Así era, y esta parte de la historia es fundamental: era así que los que peregrinaban desiertos y mares, ansiosos de compartir, entusiasmados por el vino, se lanzaban de nuevo a la aventura, volvían a navegar los siete océanos, volvían a ver las mezquitas de Ormuz, volvían a padecer las arenas del Gobi, pero lo volvían a hacer en esa danza poética que ocurre cuando bailan juntas la memoria y la embriaguez.
Sucedía entonces que si el mundo era previamente bello, se tornaba más bello aún y más cargado de esplendores y de dichas. Sucedía de tal manera que si las circunstancias eran de por sí terribles o tortuosas, devenían más despiadadas y mas insufribles que nunca. Entonces, la tarea del monje se volvía peligrosa y, hay que decirlo tal cual: casi imposible.
Pensó en quitarles el vino a los capitanes y los caminantes pero luego advirtió que el líquido no solamente lubricaba la verba sino que despejaba el alma y la transmutaba en una más pura y más dispuesta, en un alma despojada y concentrada en el afán de transmitir, de emocionar, de convencer. El vino, en suma, promovía la fe.
El vino liberaba a los visitantes de las ataduras y los rigores y las fatalidades del viaje pero sobre todo de los amarres, las desdichas y los errores de sí mismos y los devolvía a un espacio íntimo –como la celda del monje en la isla adriática- donde lo mejor y lo peor de cada quien podía encontrar un lugar, y reflejarse y brillar u opacarse sin remedio.
Eso lo fue masticando y entendiendo el monje y fue así que un día culminó su mapa y lo envió a su superior que a su vez lo remitiría al Papa, pero lo hizo con una nota (que aún subiste en la sección pública de los Archivos Vaticanos, donde fue que la leí y la copié) y que decía: “S.S., mi reverendísimo Papa de la Cristiandad: envío el mapa que se me encomendó hacer pero debo advertirle que he comprobado que hay tantos mapas como seres humanos que se animen a mirar al mundo”.

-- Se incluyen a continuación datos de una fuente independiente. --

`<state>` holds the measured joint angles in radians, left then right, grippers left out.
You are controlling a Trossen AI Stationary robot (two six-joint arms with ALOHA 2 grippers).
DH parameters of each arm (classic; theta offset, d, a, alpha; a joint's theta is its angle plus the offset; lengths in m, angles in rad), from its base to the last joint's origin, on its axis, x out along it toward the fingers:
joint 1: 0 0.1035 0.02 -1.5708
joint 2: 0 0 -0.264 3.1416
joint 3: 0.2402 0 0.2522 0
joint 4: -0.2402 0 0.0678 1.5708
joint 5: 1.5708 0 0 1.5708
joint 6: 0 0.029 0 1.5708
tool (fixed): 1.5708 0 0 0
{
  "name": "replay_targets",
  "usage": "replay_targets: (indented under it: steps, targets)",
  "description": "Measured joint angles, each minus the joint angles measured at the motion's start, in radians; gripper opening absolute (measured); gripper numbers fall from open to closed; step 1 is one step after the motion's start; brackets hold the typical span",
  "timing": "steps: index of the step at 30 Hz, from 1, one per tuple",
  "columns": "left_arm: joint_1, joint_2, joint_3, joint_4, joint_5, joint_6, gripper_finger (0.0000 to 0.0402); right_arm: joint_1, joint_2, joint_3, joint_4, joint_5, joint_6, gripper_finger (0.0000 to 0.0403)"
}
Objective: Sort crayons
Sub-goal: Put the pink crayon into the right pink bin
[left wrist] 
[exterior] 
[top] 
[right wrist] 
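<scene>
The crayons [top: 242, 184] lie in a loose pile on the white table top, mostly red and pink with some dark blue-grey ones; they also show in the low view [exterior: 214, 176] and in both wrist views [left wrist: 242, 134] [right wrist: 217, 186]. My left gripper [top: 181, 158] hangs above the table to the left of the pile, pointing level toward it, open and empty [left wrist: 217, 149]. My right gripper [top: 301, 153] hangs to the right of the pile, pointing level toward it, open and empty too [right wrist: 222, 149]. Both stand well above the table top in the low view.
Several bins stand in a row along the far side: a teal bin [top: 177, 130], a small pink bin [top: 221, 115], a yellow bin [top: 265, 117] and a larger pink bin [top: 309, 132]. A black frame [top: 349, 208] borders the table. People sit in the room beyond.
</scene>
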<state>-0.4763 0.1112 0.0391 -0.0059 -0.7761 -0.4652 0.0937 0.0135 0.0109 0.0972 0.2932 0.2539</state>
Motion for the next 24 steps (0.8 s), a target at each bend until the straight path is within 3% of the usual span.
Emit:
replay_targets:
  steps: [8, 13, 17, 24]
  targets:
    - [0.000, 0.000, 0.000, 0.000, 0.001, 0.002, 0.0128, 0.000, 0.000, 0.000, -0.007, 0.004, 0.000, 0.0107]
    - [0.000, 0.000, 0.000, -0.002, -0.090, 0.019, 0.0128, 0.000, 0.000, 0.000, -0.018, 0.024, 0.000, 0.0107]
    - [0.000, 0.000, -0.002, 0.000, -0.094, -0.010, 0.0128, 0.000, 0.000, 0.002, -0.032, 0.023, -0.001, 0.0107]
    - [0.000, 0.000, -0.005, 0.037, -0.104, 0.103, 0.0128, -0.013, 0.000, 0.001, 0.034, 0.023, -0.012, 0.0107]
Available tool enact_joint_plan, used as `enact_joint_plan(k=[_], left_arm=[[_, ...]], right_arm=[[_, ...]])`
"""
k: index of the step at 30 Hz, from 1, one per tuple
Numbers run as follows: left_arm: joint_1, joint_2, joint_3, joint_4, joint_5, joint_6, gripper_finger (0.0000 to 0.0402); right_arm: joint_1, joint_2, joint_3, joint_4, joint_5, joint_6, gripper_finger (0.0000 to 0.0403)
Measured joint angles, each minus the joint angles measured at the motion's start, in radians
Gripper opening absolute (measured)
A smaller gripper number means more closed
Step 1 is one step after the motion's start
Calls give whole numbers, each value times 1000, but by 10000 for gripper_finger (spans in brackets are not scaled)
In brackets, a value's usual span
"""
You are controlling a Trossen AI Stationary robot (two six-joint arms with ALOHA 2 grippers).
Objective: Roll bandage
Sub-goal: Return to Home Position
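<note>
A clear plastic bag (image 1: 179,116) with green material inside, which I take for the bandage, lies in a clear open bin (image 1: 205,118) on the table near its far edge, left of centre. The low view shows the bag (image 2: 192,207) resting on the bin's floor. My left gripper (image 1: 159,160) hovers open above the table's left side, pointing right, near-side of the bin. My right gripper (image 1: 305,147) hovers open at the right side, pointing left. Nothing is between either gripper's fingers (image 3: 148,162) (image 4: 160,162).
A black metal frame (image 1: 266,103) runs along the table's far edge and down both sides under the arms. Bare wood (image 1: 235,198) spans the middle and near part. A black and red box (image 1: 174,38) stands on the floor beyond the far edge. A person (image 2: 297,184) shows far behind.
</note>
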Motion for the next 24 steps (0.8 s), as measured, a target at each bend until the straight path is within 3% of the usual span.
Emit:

El monje había dicho una verdad eterna: los ríos del mundo, las montañas del mundo, las piedras y las pagodas, están ahí pero su efecto, su luz o su terror, dependen de quien las sienta. El monje había hecho este hallazgo: hay un solo mundo pero la imagen del mundo, el sentimiento del mundo, su alegría o su pesar, es infinito.